D’autre part, des questions plus applicatives :
- Les travaux de conception d’habitacles, de systèmes d’aide à la conduite ou d’équipements de sécurité, pourraient être appréhendés de façon plus globale en s’appuyant sur l’interconnexion des modèles de simulations numériques utilisés par chacun. Ces applications, à fort potentiel d’innovations, intéressent déjà plusieurs industriels.
- La conception d’infrastructure via la modélisation et la simulation des nouveaux usages et de la sécurité pourra également être abordée selon les mêmes principes.
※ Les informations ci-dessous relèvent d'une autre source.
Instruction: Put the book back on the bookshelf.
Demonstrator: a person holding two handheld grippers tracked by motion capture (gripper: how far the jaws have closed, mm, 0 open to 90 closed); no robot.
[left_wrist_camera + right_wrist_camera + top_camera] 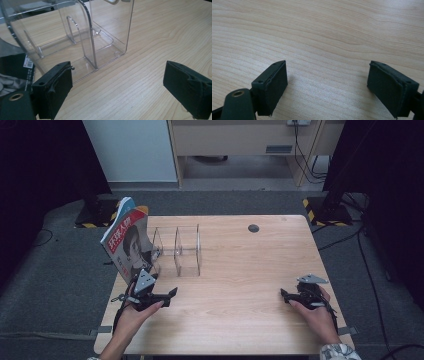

- La virtualisation permettrait de modéliser/simuler l’accident dans sa globalité temporelle : avant/pendant/après et selon une approche systémique personne/véhicule/environnement incluant tous les facteurs de sa survenue, les conditions d’accidents, la cartographie lésionnelle jusqu’à la prédiction des conséquences sanitaires de l’accident.
- Ou dans le cas des véhicules à délégation de conduite, la virtualisation permettrait, via une plateforme de simulation numérique, la conception virtuelle centrée sur l’humain de copilotes intelligents et de futurs systèmes d’automatisation de la conduite.

Ces questions méthodologiques et applicatives, non exhaustives, devront permettre de répondre aux enjeux liés aux nouvelles mobilités et au développement massif de l’automatisation partielle ou totale des véhicules. Mais aussi de faire face aux développements nombreux des nouveaux modes de déplacements (partagés, collectifs, modes doux…), voire des applications dans le domaine de la santé.